— WHAT NEEDS TO BE DONE —
Across all the entries, tally the lines holding the word "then", and give the number by itself.

- - - - - - -

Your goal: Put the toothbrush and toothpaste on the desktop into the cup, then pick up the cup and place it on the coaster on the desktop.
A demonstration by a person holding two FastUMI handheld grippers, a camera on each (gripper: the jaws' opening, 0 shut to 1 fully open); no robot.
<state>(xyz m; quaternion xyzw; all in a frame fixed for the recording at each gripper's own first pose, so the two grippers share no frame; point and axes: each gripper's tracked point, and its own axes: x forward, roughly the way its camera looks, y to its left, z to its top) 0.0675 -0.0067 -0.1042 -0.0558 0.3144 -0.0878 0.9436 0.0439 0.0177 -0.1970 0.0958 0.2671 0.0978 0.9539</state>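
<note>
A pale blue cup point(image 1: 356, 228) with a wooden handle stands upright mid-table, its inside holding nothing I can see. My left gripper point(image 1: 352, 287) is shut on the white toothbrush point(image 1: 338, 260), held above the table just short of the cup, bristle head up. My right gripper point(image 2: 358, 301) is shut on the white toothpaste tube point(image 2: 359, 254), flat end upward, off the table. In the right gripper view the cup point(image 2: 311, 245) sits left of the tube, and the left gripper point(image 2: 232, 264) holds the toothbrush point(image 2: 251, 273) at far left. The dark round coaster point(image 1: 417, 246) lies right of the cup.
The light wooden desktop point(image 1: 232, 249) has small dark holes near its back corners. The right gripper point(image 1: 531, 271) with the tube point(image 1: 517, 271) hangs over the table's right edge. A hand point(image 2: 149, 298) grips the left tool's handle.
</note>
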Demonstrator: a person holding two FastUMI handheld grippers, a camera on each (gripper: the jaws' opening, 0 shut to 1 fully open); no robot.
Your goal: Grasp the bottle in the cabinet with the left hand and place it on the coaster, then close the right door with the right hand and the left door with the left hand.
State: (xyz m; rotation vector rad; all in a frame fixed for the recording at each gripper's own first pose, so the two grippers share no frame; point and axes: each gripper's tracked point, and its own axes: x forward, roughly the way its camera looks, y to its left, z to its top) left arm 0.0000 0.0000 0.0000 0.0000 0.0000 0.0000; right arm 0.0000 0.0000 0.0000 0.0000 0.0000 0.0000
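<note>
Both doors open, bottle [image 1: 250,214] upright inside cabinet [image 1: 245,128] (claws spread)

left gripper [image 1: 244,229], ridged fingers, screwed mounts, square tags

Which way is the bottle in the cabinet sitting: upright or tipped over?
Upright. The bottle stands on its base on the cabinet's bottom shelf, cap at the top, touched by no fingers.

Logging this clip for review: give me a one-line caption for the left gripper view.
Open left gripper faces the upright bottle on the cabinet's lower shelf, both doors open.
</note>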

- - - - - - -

— SOLUTION TO THIS TASK —
2